TO DO:
Skipping all pictures, set down the lines of the listing from the first through the one with "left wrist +".
DATA BLOCK START
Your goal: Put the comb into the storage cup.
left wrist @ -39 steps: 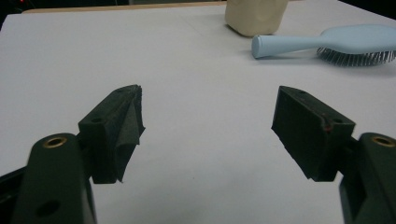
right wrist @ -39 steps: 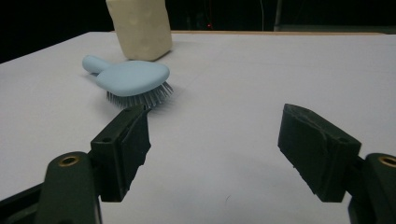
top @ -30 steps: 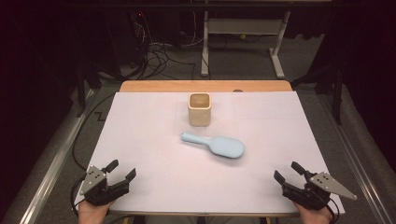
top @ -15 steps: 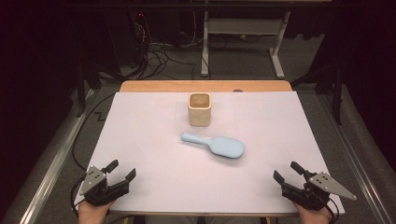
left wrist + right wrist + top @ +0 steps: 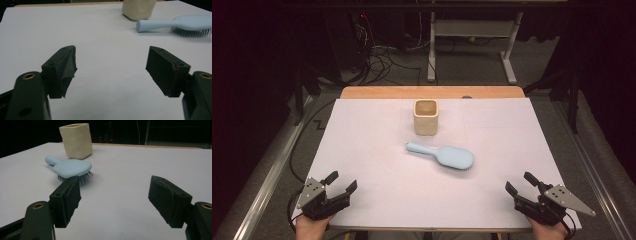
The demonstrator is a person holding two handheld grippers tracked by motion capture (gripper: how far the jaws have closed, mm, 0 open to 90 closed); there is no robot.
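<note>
White table cover (image 5: 362, 150) holds a light, rigid blue hairbrush (image 5: 443, 155) just before the cream cup (image 5: 426, 117). My left gripper (image 5: 343, 183) and right gripper (image 5: 519, 183) wait spread, empty; its slim handle looks best to grip.

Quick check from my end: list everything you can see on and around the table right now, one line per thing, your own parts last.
hairbrush: one, light blue, lying bristles down near the middle of the table, handle pointing toward the left gripper's side
cup: one, cream, squarish, upright just beyond the hairbrush, apart from it
table cover: one, white, spread over most of the table
table: one, wood edge showing along the far side
frame on legs: one, light grey, on the floor beyond the table
cables: several, dark, on the floor beyond the table
left gripper: one, black, near left corner, jaws open, holding nothing
right gripper: one, black, near right corner, jaws open, holding nothing
</note>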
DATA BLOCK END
RESPONSE BOX:
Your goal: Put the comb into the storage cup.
left wrist @ -39 steps: 
right wrist @ -39 steps: 
top @ -30 steps: 
top @ -15 steps: 
left wrist + right wrist + top @ +0 steps: 

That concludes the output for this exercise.